If travel shifts the perceptual frame, return boomerangs our attention to the familiar with senses un-desensitized. Home again is home refreshed. I know I’m spoiled, know I’m privileged to live where I do, but to arrive here after a long traverse across a good portion of the country to think, It’s so beautiful, and There’s no place I’d rather be was an unexpected finale for the trip.
My gratitude was no doubt heightened by the stresses of pandemic life. Ongoing uncertainty and the hovering sense that even minor public interactions are now wired with hair triggers that may backfire in unsettling ways made being home its own form of relaxation.
It helped, too, that we returned to the continuation of a beautiful summer. The weather had made it both easier and harder to go away: conditions weren’t so dry we were reluctant to leave lest things spontaneously combust while we were gone, but it also felt like a shame not to be around to bear witness to abundance. The grass greened in May, then, watered by a sufficient monsoon, launched glossy stems to flower and set seed. By August, the grasses were curing, more straw-gold than green, but they retained their silken shimmer and still were flecked with the white, yellow, purple, and orange of wildflowers. Patches where I’ve been seeding and transplanting for years finally erupted in botanical fireworks. The garden thrived. The horses, to put it bluntly, grew fat.

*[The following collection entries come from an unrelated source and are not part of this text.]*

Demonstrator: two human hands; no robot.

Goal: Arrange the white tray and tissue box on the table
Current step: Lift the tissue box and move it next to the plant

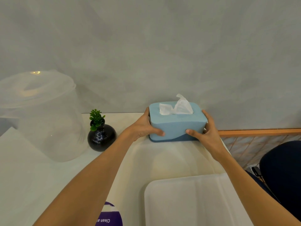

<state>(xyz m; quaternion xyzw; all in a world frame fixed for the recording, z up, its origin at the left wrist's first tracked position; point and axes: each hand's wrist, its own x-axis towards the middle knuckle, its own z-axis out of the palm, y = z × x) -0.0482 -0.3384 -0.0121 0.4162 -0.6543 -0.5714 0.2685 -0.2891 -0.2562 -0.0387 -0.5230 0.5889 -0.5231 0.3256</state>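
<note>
A light blue tissue box with a darker blue base and a white tissue sticking out of its top sits at the far edge of the white table, against the grey wall. My left hand grips its left end and my right hand grips its right end, thumbs on the front face. The white tray lies flat on the table near me, between my forearms, its right part hidden under my right arm.
A small black round vase with a green plant stands left of the box. A large clear plastic container stands at the far left. A purple round label shows at the near edge. An orange-railed tiled ledge lies right of the table.
</note>
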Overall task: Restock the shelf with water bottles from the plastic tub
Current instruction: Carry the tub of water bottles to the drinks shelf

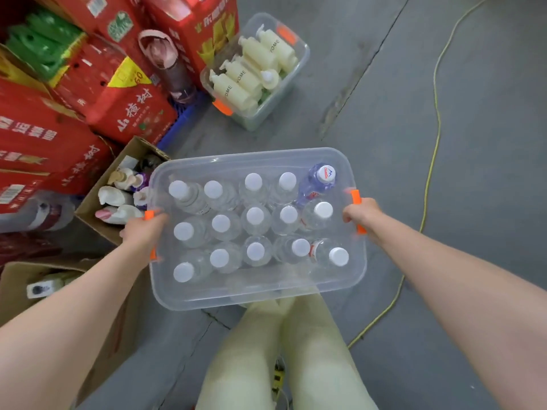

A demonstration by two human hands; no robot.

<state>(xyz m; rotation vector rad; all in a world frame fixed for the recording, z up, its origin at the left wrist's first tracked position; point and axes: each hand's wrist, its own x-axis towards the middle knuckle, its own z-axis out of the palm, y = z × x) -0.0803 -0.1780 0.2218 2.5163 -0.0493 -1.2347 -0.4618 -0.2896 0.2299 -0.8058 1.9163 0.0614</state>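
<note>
Red cartons (127, 113), pump-bottle tub (268, 112) (clear)

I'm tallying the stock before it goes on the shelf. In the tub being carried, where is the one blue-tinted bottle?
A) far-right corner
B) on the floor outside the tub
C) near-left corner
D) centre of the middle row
A: the blue-tinted bottle, the only one with a printed cap, sits tilted in the far-right corner of the tub, behind the clear white-capped ones.

I see open floor (393, 119) right of my tub (251, 295), crossed by a yellow cord (435, 137), red boxes (44, 143) and a cardboard box (92, 224) crowding its left, a second tub (268, 109) ahead.
</note>
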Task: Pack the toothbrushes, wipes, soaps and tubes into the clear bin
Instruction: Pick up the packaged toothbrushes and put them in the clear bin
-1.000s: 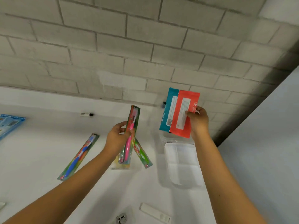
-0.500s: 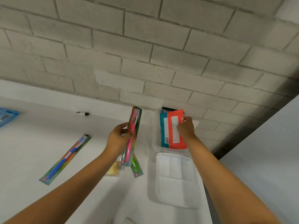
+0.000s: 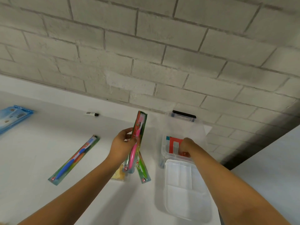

Twenty years ago, in 2001, we were living twelve miles away in Guffey while we built the barn, cabin, and walled garden. During the week I would commute to “our place” to look in on construction and wander the land, beginning my acquaintance with the topography and geology, the flora and fauna. Most weekends, we drove back to Boulder, where our house in Fourmile Canyon was for sale. I would do laundry, run errands, pay bills, sleep in our familiar bed.
Thinking back on that summer from the distance of two decades, it’s funny how vague the Boulder leg of our itineracy seems now. Is it because those weekends were taken up by the unremarkable routines that so easily overfill our days, or is it that my time at Cap Rock was doing double duty: filling my perceptions with the fresh novelty of terrain traveled-to, while already laying down the patterns of comfort, security, and attachment I associate with home?